DATASET EXTRACT:
------------------------------------------------------------------------

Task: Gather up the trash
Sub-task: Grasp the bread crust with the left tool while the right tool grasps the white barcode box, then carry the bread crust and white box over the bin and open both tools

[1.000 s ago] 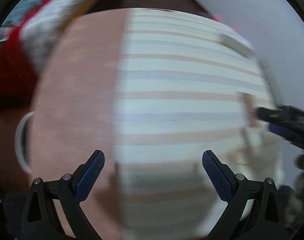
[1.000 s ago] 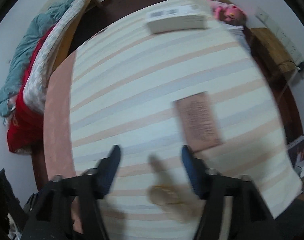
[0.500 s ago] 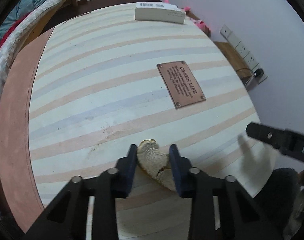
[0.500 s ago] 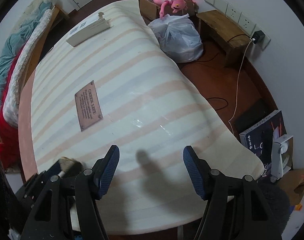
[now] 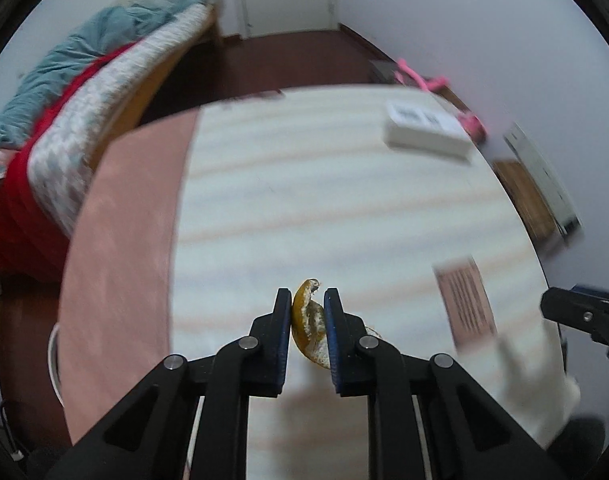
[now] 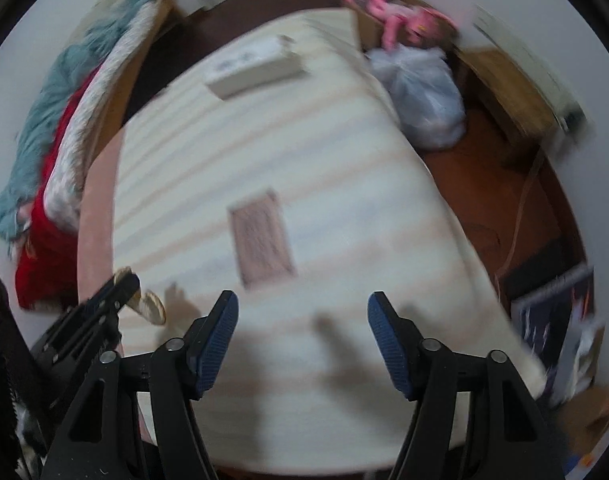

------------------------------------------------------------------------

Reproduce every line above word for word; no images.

SOLVED PROBLEM:
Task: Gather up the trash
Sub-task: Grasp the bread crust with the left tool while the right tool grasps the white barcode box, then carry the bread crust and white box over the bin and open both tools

[1.000 s ago] 
[1.000 s ago] 
[0.500 s ago] 
[0.500 s ago] 
[now] 
[now] 

The required response has been given in full.